4) Within 90 days of BOG's receipt of the fully merged and processed Geco
Data (being merged and processed with the Fairfield Data) that is licensed in
accordance with the terms of Section 2 above, but in no event later than July
1, 1997 (the end of such period being referred to as the "B Lands Election
Date"), BOG has the exclusive option to acquire all of Tigre's remaining 37.5%
ownership interest and 12.5% out of RIMCO's remaining 37.5% ownership interest
in that part of the RIMCO/Tigre Project which is outlined on the plat which is
attached hereto as Attachment 3 (the lands described on Attachment 3 being
referred to herein as the "B Lands" and the additional ownership interests in
the B Lands to be acquired by BOG from Tigre and RIMCO being referred to herein
as the "Additional B Lands Ownership Interest"), by committing to the
following:
* On or before the B Lands Election Date, BOG shall
notify Tigre and RIMCO, in writing, whether BOG is
electing to acquire the Additional B Lands Ownership
Interest. The Additional B Lands Ownership Interest
shall only be subject to (i) a proportionately
reduced share of the 3% ORRI due to Huerfano (being
reduced in proportion to the Additional B Lands
Ownership Interest being acquired -- i.e. 37.5% +
12.5% = 50%), (ii) a proportionately reduced share of
the 2% ORRI due to RIMCO and Tigre, and (iii) a
proportionately reduced share of the 20% back-in APO
ownership interest due to RIMCO and Tigre. By way of
example, if BOG elects to acquire the full Additional
B Lands Ownership Interest (i.e. 37.5% from Tigre and
12.5% from RIMCO), the Additional B Lands Ownership
Interest acquired by BOG would be subject to its
proportionate share of the 3% Huerfano ORRI and the
2% ORRI reserved to RIMCO and Tigre and the parties'
total respective ownership interests in the B Lands
within the RIMCO/Tigre Project would be as follows:
Ownership Interest BPO
----------------------
BOG 75%
RIMCO 25%
Ownership Interest APO
----------------------
BOG 65%
RIMCO 27.5%
Tigre 7.5%.
* In the event that BOG elects to acquire the
Additional B Lands Ownership Interest from Tigre and
RIMCO as set forth in this Section 4, a proportionate
part (being in proportion to the 37.5% additional
interest acquired from Tigre and the 12.5% additional
interest acquired from RIMCO) of BOG's interest in
all subsequently acquired leases and mineral
interests covering the B Lands shall be subject to
the same proportionately reduced (i) 3% ORRI due to
Huerfano, (ii) 2% ORRI due to RIMCO and Tigre, and
(iii) 20% back-in ownership interest APO due to RIMCO
and Tigre.
* In the event that BOG elects to acquire the
Additional B Lands Ownership Interest from Tigre and
RIMCO, BOG shall reimburse each of Tigre and RIMCO
for a proportionate
5
RIMCO/Tigre Project
Proposed Trade Structure
Page 5
(being a percentage equal to the amount of additional
ownership interest that is to be acquired by BOG from
such party) part of the sunk costs allocated to the B
Lands (the sunk costs allocated to the B Lands being
set forth on Attachment 4).

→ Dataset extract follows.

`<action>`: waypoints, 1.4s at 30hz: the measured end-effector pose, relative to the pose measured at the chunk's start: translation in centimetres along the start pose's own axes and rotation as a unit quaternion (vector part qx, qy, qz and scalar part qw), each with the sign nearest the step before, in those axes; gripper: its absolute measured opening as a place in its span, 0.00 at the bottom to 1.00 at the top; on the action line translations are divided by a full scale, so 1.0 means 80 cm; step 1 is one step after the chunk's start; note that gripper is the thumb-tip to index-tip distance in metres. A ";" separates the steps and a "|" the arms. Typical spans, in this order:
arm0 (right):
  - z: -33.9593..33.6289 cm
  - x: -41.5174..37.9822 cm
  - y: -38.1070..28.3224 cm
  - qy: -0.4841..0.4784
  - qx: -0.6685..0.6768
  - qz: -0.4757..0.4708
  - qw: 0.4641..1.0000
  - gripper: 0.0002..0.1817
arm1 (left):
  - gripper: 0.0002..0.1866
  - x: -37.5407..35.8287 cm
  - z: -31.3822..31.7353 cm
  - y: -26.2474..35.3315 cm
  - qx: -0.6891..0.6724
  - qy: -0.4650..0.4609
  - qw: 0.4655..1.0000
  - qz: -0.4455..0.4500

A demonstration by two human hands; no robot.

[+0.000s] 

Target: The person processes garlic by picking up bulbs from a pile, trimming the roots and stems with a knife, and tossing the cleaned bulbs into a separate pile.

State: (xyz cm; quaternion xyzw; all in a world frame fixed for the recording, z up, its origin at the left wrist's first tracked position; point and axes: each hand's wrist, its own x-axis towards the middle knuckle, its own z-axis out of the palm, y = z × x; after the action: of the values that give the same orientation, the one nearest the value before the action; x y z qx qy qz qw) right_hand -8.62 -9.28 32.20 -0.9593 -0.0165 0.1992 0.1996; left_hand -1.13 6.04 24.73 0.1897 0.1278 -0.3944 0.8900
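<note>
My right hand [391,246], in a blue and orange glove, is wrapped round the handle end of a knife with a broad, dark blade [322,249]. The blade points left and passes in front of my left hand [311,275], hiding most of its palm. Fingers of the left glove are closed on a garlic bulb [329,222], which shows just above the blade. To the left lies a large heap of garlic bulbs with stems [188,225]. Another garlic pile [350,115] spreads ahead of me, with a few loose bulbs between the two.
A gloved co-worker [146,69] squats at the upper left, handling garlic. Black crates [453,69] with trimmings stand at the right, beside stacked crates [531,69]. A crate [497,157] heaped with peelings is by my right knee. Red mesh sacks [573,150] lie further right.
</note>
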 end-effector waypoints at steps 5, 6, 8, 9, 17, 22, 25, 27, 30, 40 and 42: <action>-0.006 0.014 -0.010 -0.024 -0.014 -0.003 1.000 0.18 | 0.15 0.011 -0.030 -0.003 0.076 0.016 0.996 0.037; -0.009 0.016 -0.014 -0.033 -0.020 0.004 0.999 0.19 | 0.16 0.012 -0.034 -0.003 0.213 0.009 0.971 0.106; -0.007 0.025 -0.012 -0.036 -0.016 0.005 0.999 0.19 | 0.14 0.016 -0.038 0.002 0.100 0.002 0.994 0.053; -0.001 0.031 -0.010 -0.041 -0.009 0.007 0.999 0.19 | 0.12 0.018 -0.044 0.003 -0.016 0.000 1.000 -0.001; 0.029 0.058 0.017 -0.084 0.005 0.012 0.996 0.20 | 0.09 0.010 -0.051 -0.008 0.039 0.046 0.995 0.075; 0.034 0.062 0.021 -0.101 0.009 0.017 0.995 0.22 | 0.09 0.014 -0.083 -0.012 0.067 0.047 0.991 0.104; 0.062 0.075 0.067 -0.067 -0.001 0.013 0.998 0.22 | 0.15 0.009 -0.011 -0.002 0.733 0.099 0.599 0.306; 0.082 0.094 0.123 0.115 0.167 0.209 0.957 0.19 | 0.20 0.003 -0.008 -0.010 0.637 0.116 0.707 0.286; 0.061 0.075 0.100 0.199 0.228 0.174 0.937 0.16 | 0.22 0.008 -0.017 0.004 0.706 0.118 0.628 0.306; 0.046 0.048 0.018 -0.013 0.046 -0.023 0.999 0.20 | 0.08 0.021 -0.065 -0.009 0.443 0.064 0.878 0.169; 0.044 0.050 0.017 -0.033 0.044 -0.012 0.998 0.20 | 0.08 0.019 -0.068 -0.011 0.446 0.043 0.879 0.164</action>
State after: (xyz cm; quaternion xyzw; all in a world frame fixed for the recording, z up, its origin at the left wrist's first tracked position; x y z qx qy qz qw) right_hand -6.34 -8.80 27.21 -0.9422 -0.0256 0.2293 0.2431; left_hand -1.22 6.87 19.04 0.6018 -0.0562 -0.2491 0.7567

In addition, in the
event that BOG elects to acquire the Additional B
Lands Ownership Interest as aforesaid, with respect
to all prospect costs, including but not limited to
leasing, delay rentals, drilling and completion
operations (including the initial test well
operations) in which BOG elects to participate
(recognizing that BOG has the obligation to
participate in at least one initial test well within
the RIMCO/Tigre Project as set forth below) within
the B Lands, BOG shall pay for all of the costs
allocable to the Additional B Lands Ownership
Interest acquired from RIMCO and Tigre and related to
such operations BPO with respect to all of the costs
incurred by BOG within the B Lands other than the
licensing and processing costs incurred by BOG with
respect to 30 square miles of the Project Data as
described in Section 2 above.
* In the event that BOG elects to acquire the
Additional B Lands Ownership Interest from Tigre and
RIMCO, BOG shall cause the drilling of an initial
test well to be commenced within the B Lands prior to
the expiration of nine months from the B Lands
Election Date; provided, however, that in the event
that BOG also elects to acquire the Additional A
Lands Ownership Interest as set forth in Section 3
above, BOG shall only be required to drill one
initial test well within either the A Lands or the B
Lands within such nine month period, but in the event
that BOG does not elect to cause the drilling of an
initial test well to be commenced within the other
portion of the RIMCO/Tigre Project (being either the
A Lands or the B Lands on which BOG did not drill the
first initial test well) within one year from the B
Lands Election Date, BOG shall assign back to RIMCO
and Tigre the additional ownership interests (being
either the Additional A Lands Ownership Interest or
the Additional B Lands Ownership Interest) that were
to be earned under this Section 4 or Section 3 above,
as applicable, in all of the interests located within
such undrilled portion.
* The payout determination for the 20% back-in APO
shall be based upon all of the expenditures (other
than the licensing and processing costs incurred by
BOG with respect to 30 square miles of the 3-D data
as described in Section 2 above) BOG has incurred
(including, without limitation, the reimbursements
paid to RIMCO and Tigre for their sunk costs
allocated to the B Lands and an
6
RIMCO/Tigre Project
Proposed Trade Structure
Page 6
interpretational charge of $1,750 per square mile of
seismic data licensed within the B Lands) within the
B Lands up to that point in time versus the oil
and/or gas sales revenues received by BOG from the B
Lands up to that specific point in time. Once a
point in time is reached when oil and/or gas sales
revenues received by BOG from the B Lands have
exceeded BOG's expenditures, payout shall be deemed
to have occurred and all future costs incurred within
the B Lands shall be borne and paid for on a heads-up
basis in accordance with the parties' respective
ownership interests after the back-in.
5) The parties will establish an AMI covering the entire RIMCO/Tigre
Project (being the lands which are described and outlined on Attachment 1).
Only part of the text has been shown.